You've got some equity in your home and the itch to move up to something bigger, so it's just a matter of time until your house goes on the market, right?
But are you sure that's the best option? What if you could get that bigger, better house without getting rid of your existing house and make some passive income at the same time?
"When your current home no longer suits you, selling it is a popular option. But in some cases, turning it into a rental home might make more sense," said House Logic.
Among the "factors to consider:
Your financial situation
Local market conditions for rental homes
Your future housing plans
Your tolerance for being a landlord
State and federal income taxes
Current and projected home prices”
Determining if your financial situation can support hanging onto your home is the first key step. You'll want to talk to a financial professional to go over your savings, your credit, and your equity in your existing home. If you have the money for a down payment on the new home you want without using the equity in your home - great!
If you don't need all the equity in your home for your down payment, you might be able to take out a home equity loan or refinance into an investor loan and use the loan proceeds as your down payment, and still make your home a rental," said House Logic.
Of course, if you go this route, make sure the new house payment on the old house is still low enough that it can be covered by your renter, and then some.
"With mortgage payments to contend with and a tough competition, you may be able to profit $200 to $400 per month on a property," said Forbes. "That's $4,800 a year. With volume, you may be able to increase that per-property profit.
Added Invest Four More: "Obviously the more cash flow the better, but awesome cash flowing properties don't exactly grow on trees. It really is a personal decision on how high of returns are needed to justify spending a lot of cash on a rental property. Some people would be happy with 15 percent, 10 percent or even five percent returns on their cash. Much of this determination will depend on your financial stability. Do you have an emergency fund? Do you have cash reserves for each rental property? Is $100 a month enough or do you need $200 or $500 to build up your cash?"
If your main goal is to hold onto the home as a family legacy or to help pay for retirement, lower monthly cash flow might be OK - as long as you can cover your mortgage and monthly expenses. This might also be true if you are in an area where projected growth over the next several years is expected to positively impact home prices.

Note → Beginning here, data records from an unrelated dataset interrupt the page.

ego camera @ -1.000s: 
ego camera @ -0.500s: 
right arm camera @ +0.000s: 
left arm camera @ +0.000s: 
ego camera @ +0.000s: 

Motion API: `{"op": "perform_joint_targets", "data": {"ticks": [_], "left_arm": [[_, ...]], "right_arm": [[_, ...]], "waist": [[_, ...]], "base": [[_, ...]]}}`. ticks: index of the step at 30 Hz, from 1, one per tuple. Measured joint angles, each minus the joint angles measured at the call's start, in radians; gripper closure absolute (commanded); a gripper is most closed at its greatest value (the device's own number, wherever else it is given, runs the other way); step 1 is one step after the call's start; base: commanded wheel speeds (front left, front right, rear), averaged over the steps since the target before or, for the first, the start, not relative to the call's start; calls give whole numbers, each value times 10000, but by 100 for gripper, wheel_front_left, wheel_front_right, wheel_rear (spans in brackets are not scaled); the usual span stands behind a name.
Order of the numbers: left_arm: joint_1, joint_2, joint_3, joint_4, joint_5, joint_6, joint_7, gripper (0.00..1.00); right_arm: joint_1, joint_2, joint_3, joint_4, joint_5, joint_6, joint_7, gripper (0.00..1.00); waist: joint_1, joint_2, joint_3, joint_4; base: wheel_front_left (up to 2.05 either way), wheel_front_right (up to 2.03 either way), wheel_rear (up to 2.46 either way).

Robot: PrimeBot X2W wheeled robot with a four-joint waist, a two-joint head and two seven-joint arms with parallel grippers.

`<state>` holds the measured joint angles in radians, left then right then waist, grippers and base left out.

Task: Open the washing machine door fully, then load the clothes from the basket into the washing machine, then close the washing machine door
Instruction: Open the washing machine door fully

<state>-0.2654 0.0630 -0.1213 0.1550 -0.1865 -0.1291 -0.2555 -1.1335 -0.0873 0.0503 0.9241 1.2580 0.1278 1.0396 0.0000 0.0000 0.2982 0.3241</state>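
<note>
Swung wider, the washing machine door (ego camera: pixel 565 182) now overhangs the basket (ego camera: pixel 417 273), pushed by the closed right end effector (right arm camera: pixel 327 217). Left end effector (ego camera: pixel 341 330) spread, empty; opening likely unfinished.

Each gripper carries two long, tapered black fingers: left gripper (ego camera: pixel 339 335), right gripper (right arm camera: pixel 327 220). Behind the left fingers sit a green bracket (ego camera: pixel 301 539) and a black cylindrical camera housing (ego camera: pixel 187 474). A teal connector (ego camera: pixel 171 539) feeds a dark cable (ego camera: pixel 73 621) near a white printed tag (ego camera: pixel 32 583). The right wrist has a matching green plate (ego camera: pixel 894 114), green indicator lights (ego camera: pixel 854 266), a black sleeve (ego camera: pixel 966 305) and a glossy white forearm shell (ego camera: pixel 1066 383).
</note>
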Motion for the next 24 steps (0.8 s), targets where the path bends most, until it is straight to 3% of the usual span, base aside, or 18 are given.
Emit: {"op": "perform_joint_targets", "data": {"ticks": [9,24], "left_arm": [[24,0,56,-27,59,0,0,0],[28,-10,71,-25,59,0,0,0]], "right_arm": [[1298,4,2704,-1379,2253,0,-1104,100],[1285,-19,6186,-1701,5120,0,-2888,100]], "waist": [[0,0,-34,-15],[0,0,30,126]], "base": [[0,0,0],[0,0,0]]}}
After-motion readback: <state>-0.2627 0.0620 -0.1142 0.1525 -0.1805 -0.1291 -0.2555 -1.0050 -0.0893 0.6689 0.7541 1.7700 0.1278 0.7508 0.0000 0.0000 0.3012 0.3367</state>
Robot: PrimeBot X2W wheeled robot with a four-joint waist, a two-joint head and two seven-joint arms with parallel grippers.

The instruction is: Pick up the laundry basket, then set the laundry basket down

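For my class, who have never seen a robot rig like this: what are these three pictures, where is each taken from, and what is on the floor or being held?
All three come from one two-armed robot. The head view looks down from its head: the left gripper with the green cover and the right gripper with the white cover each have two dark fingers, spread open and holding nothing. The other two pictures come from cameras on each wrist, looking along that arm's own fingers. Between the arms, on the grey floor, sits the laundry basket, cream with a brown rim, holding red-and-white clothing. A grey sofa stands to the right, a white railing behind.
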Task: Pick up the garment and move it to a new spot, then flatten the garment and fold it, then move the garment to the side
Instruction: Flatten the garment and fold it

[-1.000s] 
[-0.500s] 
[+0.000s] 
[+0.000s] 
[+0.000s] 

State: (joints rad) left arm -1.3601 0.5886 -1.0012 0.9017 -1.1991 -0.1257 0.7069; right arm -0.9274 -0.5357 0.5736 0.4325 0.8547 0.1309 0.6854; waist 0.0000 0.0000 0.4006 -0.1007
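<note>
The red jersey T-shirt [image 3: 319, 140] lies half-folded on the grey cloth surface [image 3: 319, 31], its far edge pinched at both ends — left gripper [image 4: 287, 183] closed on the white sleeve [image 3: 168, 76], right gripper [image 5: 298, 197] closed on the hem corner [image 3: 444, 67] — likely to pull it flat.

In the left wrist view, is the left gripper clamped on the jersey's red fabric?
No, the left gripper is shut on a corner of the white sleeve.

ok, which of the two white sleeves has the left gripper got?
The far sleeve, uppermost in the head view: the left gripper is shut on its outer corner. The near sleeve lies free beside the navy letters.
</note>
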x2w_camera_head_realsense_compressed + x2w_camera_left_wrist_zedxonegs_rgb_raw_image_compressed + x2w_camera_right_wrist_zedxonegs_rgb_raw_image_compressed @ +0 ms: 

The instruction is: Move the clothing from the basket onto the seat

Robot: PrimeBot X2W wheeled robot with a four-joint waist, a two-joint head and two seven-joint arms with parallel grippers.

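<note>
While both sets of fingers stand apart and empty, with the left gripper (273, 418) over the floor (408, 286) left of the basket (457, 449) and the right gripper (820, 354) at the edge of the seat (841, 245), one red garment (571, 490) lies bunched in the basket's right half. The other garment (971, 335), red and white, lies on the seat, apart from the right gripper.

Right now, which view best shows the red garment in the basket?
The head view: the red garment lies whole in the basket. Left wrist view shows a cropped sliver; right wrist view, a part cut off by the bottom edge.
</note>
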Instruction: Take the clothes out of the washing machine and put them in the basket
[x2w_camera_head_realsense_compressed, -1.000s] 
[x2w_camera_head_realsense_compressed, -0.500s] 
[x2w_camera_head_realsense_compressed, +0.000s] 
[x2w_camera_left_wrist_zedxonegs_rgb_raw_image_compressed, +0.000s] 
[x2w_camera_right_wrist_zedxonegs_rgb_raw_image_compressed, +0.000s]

Another advantage to renting instead of selling is that you may be able to get out of doing expensive renovations. Chances are renters won't jump at the chance to live with crumbling floors, peeling walls, or moldy wet areas. But if you were considering expensive updates like a new kitchen to get your house ready to sell, you may be able to put them off and do only what is necessary to make the place clean and livable. "
Renters, more so than buyers, can be willing to overlook outdated home fixtures because renters know they're just passing through your home, not owning it," said House Logic. "If you don't have the money to invest in improvements and your home's fixtures scream 1970s (and not in a good, retro chic way), renting may be the better choice."
If you are considering renting your home, here are a few more things you may need to know or do, courtesy of Bob Vila:
Research your local laws. "For some areas, you may have to have a business license if you want to rent your home."
Look into equal housing opportunity laws.
Do your research "on what similar houses are renting for, much like you'd look at comparative properties when figuring out an asking price for sales."
Consider the insurance. "You will pay more for insurance on a home you're renting out, despite the fact that you're not insuring the contents, only the structure."
Perform "due diligence in checking out the person or people you'll be entrusting your home to."
Consider "outsourcing some of the rental screening process…to a rental management company. A management company can also be useful once the renter is in place. "Management companies will usually take a portion of each month's rent in exchange for handling the screening, rent collection, repairs and other day-to-day landlord management aspects."
Think about a home warranty program. "A home warranty program prevents a huge out-of-pocket expense when it happens."
Never "do business based on a handshake and a spoken agreement. Getting a good lease is very, very important for both novice and experienced landlords."